PROBLEM REQUIREMENTS: Search the records for the word "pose" and copy every line in which it occurs.

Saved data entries
- Opening Delimiter -

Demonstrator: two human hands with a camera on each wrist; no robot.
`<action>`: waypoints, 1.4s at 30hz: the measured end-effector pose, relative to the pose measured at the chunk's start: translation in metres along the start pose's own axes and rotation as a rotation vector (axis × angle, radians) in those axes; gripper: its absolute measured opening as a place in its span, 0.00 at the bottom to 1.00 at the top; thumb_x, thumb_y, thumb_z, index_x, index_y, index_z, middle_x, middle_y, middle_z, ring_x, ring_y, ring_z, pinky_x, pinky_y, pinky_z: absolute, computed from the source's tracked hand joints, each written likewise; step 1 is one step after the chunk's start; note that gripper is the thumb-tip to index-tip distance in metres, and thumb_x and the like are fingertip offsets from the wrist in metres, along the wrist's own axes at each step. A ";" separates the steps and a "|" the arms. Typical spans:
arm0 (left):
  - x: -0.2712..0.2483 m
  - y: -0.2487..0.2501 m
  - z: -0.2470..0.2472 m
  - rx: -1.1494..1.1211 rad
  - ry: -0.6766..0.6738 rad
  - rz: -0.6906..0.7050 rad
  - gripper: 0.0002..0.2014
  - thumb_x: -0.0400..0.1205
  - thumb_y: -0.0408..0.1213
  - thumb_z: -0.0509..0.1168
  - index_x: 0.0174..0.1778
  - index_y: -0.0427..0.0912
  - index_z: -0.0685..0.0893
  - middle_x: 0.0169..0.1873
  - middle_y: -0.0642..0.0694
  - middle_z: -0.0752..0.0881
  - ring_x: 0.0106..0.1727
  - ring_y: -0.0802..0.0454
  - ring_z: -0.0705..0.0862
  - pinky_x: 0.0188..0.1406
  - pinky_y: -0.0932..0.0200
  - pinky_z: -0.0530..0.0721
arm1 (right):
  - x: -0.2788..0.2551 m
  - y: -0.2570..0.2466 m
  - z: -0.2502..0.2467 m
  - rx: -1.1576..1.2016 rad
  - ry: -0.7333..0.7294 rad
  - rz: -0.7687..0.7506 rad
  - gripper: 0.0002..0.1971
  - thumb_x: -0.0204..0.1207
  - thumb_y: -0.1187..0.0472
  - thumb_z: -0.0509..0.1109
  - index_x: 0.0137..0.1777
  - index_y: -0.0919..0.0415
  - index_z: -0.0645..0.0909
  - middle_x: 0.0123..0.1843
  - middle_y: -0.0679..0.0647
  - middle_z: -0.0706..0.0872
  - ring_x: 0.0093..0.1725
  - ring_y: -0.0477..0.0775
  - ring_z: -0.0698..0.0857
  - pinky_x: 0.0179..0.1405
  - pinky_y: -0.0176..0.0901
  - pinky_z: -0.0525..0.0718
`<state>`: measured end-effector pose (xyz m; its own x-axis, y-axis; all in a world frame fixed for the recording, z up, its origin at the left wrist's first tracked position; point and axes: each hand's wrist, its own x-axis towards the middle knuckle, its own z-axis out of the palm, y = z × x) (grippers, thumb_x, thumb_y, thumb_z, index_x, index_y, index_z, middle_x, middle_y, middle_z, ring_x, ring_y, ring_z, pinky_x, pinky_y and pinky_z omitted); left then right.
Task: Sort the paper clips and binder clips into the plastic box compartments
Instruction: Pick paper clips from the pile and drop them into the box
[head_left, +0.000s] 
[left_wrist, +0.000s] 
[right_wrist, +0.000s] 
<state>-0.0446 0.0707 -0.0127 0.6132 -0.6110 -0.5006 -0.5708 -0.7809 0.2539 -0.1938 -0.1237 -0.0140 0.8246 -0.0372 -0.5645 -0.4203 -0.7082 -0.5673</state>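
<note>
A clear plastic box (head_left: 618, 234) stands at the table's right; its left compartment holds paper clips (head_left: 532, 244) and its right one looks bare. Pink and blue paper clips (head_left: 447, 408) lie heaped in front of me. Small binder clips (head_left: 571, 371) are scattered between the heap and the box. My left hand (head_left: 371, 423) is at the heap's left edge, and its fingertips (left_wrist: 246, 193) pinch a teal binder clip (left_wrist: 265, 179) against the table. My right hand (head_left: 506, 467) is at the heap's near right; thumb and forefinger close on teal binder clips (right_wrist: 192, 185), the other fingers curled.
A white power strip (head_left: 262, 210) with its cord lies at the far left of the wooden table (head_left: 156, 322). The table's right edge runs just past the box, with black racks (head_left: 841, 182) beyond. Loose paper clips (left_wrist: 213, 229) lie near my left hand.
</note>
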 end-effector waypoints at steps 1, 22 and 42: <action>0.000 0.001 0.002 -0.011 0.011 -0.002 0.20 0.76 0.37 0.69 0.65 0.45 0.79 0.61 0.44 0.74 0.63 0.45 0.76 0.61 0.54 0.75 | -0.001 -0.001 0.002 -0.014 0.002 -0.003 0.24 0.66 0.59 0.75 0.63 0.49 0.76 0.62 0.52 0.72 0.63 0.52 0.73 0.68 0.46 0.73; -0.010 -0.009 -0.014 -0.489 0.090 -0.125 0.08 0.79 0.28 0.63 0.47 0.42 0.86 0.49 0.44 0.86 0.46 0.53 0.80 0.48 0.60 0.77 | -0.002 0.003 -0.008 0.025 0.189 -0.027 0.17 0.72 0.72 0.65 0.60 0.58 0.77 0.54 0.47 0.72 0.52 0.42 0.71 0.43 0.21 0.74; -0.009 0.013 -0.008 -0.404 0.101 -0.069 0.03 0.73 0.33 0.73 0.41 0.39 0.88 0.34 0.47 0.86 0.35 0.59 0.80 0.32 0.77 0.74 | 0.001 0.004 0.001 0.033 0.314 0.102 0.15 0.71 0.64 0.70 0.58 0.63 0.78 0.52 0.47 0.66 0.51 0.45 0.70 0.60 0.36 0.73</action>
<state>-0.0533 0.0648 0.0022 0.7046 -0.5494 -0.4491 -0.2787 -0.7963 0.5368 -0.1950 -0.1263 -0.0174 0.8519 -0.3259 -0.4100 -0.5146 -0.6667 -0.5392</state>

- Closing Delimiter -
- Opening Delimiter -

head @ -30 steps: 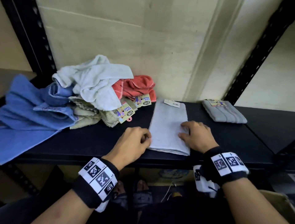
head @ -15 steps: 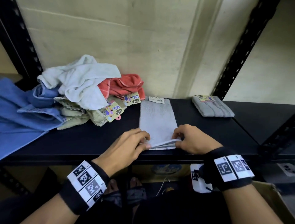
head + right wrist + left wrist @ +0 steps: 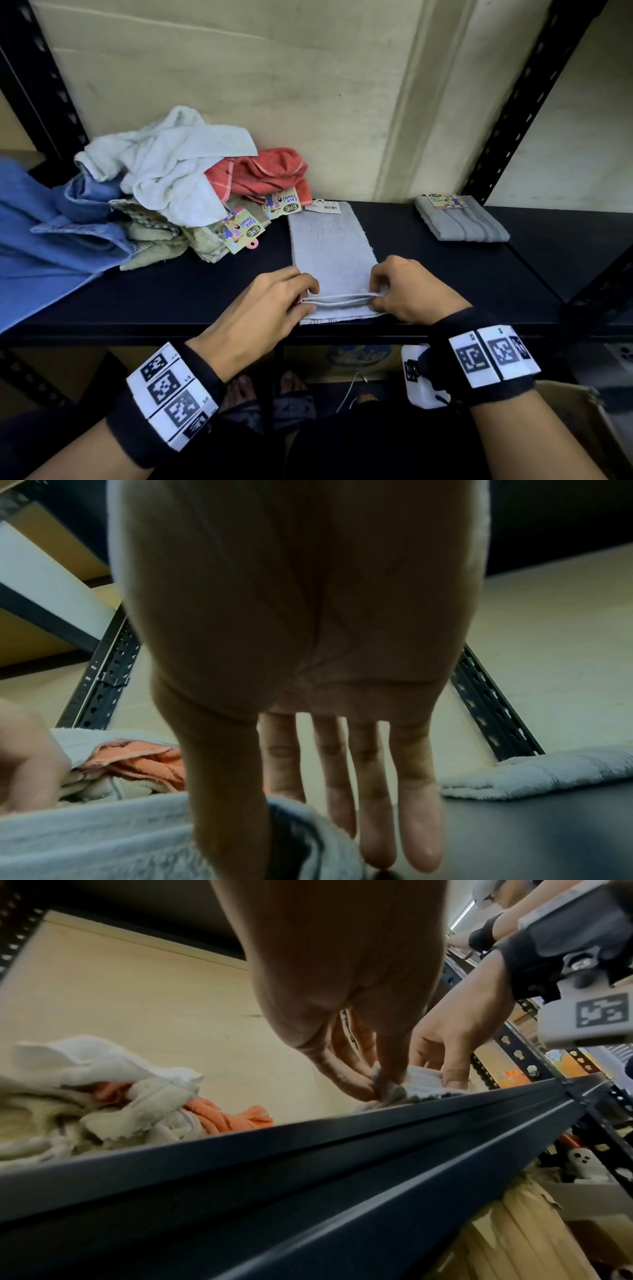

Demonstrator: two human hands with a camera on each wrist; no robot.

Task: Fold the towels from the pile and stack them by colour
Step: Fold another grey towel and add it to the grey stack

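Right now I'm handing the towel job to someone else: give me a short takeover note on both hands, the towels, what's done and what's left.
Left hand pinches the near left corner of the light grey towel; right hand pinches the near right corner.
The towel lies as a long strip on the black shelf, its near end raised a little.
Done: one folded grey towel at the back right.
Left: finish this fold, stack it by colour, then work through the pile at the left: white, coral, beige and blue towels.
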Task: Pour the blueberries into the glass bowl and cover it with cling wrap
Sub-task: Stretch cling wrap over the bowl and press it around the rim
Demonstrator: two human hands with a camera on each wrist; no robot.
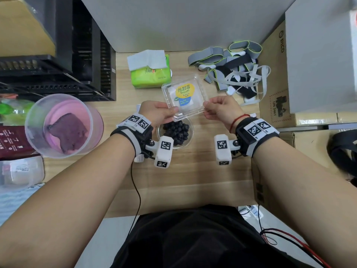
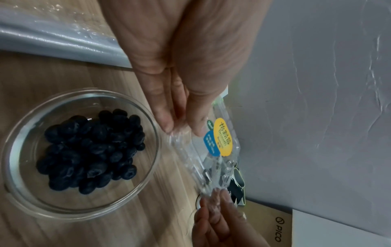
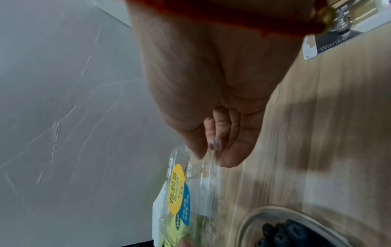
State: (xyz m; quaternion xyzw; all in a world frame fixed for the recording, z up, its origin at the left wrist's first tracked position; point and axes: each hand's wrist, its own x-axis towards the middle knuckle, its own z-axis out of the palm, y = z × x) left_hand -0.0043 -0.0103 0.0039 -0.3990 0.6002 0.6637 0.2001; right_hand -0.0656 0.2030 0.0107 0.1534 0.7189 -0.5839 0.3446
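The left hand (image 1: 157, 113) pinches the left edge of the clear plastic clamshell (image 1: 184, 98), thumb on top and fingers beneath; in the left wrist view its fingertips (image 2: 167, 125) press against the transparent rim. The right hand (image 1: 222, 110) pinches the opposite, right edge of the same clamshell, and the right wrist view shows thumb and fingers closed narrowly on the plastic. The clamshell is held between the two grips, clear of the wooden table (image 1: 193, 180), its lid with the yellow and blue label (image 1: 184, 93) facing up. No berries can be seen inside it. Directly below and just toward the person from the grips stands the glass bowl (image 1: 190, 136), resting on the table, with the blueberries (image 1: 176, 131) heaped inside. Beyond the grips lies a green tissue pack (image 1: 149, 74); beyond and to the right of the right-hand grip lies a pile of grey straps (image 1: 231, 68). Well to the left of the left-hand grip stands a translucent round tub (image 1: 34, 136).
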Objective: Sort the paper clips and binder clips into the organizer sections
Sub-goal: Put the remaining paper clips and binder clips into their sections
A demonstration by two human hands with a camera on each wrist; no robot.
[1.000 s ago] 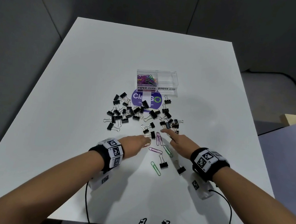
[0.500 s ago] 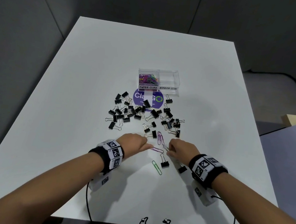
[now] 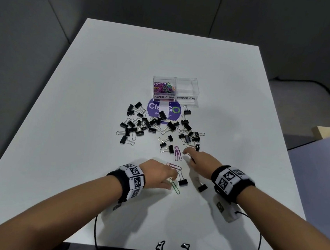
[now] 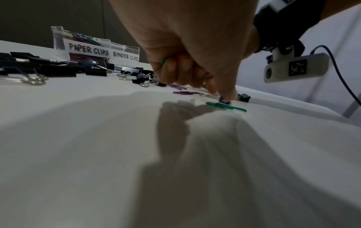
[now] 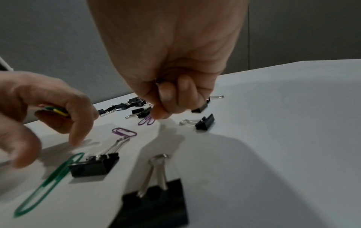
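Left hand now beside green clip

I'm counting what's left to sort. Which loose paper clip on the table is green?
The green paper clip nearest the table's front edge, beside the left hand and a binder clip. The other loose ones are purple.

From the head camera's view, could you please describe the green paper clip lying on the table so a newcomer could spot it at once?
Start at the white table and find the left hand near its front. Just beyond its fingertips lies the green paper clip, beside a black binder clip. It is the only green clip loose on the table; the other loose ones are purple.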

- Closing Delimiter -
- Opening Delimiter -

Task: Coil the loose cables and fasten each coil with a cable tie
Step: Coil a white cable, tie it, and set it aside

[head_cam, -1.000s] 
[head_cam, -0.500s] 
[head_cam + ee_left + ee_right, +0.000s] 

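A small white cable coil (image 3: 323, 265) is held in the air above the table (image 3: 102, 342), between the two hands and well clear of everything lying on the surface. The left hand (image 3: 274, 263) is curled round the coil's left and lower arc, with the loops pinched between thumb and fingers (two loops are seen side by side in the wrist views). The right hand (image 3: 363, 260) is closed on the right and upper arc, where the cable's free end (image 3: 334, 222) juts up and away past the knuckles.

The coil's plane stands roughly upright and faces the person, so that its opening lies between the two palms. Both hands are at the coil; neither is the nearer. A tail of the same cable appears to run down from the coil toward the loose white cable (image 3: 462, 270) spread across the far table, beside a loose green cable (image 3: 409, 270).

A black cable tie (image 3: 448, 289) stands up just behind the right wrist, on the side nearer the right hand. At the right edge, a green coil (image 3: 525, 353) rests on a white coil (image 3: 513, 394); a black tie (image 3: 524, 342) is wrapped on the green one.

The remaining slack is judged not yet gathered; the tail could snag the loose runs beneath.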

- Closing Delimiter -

TASK RESPONSE:
`<action>`: waypoints, 1.4s at 30hz: the measured end-effector pose, relative to the pose measured at the chunk's start: translation in metres along the start pose's own axes and rotation as a rotation vector (axis × angle, radians) in those axes; gripper: its absolute measured opening as a place in its span, 0.00 at the bottom to 1.00 at the top; thumb_x, thumb_y, thumb_z, index_x, index_y, index_z, middle_x, middle_y, middle_z, ring_x, ring_y, ring_z, pinky_x, pinky_y, pinky_z: absolute, computed from the source's tracked hand joints, each written likewise; step 1 is one step after the chunk's start; note that gripper is the thumb-tip to index-tip distance in metres, and thumb_x and the like are fingertip offsets from the wrist in metres, along the wrist's own axes at each step. A ";" separates the steps and a "|" the arms. Typical spans:
`<state>`: measured end-effector pose (xyz m; its own x-axis, y-axis; all in a world frame fixed for the recording, z up, its origin at the left wrist's first tracked position; point and axes: each hand's wrist, its own x-axis towards the middle knuckle, its own z-axis out of the palm, y = z × x) (grippers, thumb_x, thumb_y, thumb_z, index_x, index_y, index_z, middle_x, middle_y, middle_z, ring_x, ring_y, ring_z, pinky_x, pinky_y and pinky_z omitted); left then right.

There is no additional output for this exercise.